ETA: If you want Shakespeare made more comprehensible I suggest the Charles and Mary Lamb editions.  Very high quality.  Read that then take on the original if it makes you more comfortable.
Title: Re: Orson Scott Card rewrites Shakespeare
Post by: Halleyscomet on September 28, 2011, 04:48:07 PM
And the moral? It's bad to be gay. (http://www.raintaxi.com/online/2011summer/card.shtml)

That's not the moral. Let's look at Card's version from the viewpoint of Hamlet's father:

Hamlet's father is a lousy king who sexually assaults a number of underage boys. He gets away with this for AT LEAST 20 years, possibly longer. Even though he's murdered by one of his victims, the death is fairly quick. Even AFTER dying he gets to come back as a ghost and bully his son, the one boy he DIDN'T rape, into killing off his surviving victims, thus preserving the dead old pedophile's legacy. To cap it all off the death of Hamlet's father is blamed on Claudius, ensuring that the single surviving victim, Horatio, will be forced to choose between his own execution for treason and murder, or holding his tongue on what Hamlet's father did to him as a kid.

After all of this, Hamlet's father gets to spend eternity raping his own son.
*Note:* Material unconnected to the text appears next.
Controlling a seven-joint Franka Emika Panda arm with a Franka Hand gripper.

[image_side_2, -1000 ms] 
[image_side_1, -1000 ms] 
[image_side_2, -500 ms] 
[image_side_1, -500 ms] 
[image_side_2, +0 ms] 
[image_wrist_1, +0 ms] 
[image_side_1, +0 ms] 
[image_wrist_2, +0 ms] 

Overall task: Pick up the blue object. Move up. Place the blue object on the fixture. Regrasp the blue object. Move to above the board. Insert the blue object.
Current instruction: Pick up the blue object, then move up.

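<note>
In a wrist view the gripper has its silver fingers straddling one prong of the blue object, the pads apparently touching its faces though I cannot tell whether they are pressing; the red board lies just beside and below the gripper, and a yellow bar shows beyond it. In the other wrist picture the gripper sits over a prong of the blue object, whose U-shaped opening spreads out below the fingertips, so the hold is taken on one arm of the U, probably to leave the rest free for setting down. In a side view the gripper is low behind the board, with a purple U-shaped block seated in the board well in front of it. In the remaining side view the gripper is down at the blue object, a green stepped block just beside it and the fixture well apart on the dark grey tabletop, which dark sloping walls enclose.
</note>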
This isn't a condemnation of homosexuality, but a roaring love letter to pedophilia. It might as well have the subtitle "The pedophile triumphant" or "the virtues of raping little boys."

And yes, I'm posting that as an Amazon review of the book.
Title: Re: Orson Scott Card rewrites Shakespeare
Post by: Bunsen on September 28, 2011, 05:03:50 PM
I suggest the Charles and Mary Lamb editions.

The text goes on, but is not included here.